Studio album by Brewers Droop
- Released: 1989
- Recorded: 1973
- Studio: Rockfield Studios
- Genres: Blues rock, pub rock
- Label: Red Lightnin'
- Producers: Dave Edmunds, Kingsley Ward and Alimony Slim

= The Booze Brothers =

The Booze Brothers, featuring Mark Knopfler & Dave Edmunds, is the second album released by Brewers Droop, an English blues band. Although most of the tracks were recorded in 1973 the album was only released in 1989 when it was discovered that the album had involved Dave Edmunds and the line-up had included Pick Withers and Mark Knopfler, later of Dire Straits. Ron Watts, the founder of the band, later in the '70s became a punk rock promoter at venues such as 100 Club.
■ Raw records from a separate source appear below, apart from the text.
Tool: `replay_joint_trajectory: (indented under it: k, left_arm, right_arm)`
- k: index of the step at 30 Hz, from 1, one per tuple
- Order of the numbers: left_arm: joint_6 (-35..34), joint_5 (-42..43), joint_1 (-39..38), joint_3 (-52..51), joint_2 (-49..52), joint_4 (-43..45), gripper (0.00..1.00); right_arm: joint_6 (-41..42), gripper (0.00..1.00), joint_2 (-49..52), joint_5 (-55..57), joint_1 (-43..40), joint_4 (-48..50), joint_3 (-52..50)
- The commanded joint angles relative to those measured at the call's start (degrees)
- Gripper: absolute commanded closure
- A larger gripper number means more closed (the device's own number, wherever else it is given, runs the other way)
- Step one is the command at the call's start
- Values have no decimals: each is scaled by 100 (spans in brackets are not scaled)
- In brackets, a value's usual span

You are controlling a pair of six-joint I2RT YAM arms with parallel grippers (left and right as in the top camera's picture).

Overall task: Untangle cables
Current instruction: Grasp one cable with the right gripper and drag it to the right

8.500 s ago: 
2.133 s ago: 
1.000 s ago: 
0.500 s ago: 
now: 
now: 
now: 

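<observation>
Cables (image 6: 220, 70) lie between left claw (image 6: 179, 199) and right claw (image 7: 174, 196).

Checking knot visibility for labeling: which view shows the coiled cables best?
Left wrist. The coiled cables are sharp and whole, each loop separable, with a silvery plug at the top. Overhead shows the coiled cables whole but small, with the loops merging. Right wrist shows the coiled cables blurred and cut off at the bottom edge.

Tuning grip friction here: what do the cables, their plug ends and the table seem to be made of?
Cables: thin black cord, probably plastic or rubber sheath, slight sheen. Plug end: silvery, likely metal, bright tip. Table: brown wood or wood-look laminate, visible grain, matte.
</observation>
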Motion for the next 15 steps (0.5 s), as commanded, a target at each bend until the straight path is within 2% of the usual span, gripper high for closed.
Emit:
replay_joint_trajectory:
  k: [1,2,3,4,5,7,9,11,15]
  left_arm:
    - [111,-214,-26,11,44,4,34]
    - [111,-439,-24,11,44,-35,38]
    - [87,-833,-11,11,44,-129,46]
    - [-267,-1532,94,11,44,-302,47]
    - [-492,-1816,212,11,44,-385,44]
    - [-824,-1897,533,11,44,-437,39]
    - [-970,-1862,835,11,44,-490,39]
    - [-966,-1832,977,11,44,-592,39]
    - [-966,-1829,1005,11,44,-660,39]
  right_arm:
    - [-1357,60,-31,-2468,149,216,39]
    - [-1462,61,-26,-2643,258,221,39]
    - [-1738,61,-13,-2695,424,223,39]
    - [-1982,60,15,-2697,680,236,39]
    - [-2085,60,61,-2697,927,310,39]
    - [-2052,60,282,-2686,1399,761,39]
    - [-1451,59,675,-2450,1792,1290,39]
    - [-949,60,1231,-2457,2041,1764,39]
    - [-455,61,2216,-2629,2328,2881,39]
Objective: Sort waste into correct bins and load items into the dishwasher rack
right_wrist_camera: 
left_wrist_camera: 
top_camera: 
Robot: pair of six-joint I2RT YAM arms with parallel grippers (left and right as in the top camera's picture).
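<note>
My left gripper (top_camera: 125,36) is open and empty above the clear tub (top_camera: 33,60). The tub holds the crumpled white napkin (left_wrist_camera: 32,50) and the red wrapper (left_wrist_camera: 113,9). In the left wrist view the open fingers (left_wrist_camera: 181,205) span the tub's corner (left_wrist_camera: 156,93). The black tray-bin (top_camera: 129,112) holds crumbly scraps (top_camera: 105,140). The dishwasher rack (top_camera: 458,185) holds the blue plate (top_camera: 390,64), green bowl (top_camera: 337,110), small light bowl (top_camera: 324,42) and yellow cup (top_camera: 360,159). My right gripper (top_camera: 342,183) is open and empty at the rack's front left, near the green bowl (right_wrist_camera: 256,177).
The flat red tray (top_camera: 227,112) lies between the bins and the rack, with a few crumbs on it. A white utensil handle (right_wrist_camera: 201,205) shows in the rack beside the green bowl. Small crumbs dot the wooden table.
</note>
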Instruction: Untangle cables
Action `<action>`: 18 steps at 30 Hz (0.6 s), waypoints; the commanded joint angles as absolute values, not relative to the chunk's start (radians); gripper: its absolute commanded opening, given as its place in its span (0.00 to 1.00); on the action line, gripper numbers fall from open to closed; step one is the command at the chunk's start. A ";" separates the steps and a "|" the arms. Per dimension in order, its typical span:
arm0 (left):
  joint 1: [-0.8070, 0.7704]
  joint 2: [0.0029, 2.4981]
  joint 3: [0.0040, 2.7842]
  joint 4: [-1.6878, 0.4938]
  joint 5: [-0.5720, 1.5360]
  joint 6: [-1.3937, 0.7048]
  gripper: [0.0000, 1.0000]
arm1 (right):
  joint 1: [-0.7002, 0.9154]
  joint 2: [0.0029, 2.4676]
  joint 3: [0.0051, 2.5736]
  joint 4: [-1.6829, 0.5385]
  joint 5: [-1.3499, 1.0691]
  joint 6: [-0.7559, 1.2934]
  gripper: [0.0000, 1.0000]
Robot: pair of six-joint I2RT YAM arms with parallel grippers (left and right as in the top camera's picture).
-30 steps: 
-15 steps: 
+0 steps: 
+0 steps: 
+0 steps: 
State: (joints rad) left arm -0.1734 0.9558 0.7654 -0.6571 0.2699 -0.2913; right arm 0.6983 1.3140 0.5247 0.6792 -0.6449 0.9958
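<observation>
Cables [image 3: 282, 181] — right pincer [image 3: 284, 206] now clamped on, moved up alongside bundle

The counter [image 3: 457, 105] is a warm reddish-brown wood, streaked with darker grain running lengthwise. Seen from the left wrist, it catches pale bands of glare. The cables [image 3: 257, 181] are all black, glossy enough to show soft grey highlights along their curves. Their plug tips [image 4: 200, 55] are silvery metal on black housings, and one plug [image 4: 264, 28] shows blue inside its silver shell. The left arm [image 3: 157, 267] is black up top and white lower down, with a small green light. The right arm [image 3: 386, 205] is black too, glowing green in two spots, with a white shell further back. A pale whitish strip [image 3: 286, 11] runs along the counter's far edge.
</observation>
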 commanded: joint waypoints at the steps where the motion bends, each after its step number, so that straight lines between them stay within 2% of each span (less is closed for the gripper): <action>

Steve Darrington continued as a professional musician, appearing on over 50 albums, and is the organizer of the Swanage Blues Festival.

==Track listing==
1. "Where Are You Tonight" (John MacKay, Steve Darrington)
2. "Roller Coaster" (John MacKay, John Watts, Steve Darrington)
3. "You Make Me Feel So Good" (John MacKay, John Watts, Steve Darrington)
4. "My Old Lady" (Nick Gravenites)
5. "Sugar Baby" (Francis Romuald Lewis, Jerry McCain, Jerry Paul Tanner)
6. "Rock Steady Woman" (John MacKay, John Watts, Steve Darrington)
7. "Louise" (John MacKay, John Watts, Steve Darrington)
8. "What's The Time" (John MacKay, Steve Darrington)
9. "Midnight Special" (Al Smith)
10. "Dreaming" (John MacKay)

==Musicians==
Alimony Slim - lead and/or background vocals (except on tracks 4 and 8), guitar (except on track 1)
"Big Ron" Watts - co-lead vocals (on tracks 2, 7), lead vocals (on tracks 4, 8), background vocals (on tracks 5, 6, 9)
Steve Darrington - accordion, organ, saxophone, clarinet, piano, background vocals
Mark Knopfler - guitar (on tracks 1, 4, 6)
Derrick Timms - bass, backup vocals (on tracks 2, 3, 5, 7, 9, 10)
Steve Norchi - bass (on tracks 1, 4, 6, 8)
Bobby O'Walker - drums (on all tracks except 3 and 8)
Pick Withers - drums, percussion (on tracks 3, 8)

Guests:
Track 3: Gerry Hogan - pedal steel
Track 10: Dave Edmunds - harp, banjo, double bass, Fender pedal steel, 'secret sound', all background vocals

==Artwork==
The guitar showed in the album cover is the Mark Knopfler 1937 National Style O Resonator guitar, which is the same guitar showed on the Brothers in Arms.

==Recording==
Recorded in and around Wales, circa 1973

1, 3, 6, Produced by Kingsley Ward and Alimony Slim

2, 9, 10, Produced by Dave Edmunds

4, 5, 8, Produced by Kingsley Ward

7, Produced by Dave Edmunds and Kingsley Ward

==Liner notes==
The Droop began in the late sixties with Big Ron and various other players being dragged out of the pub in High Wycombe area and forced to play. In 1971 the situation became serious and they became one of the hardest gigging bands in the country and unable to spend much time in the pub.

An album was released which reflected the live stage act and enjoyed some commercial success, but circa 1973 times changed and new men arrived in the band.

At an audition in the Nags Head, High Wycombe, Mark Knopfler auditioned with a red guitar, a flat hat, and joined the band.

Around this time the Droop were in the middle of recording tracks in an unknown location in the U.K. These tracks were done with Mark and a new bass player—Steve Norchi, with production help from Dave Edmunds. Some of these tracks are featured on this album.

Brewers Droop began as a Cajun band and progressed to what is recorded on the disc.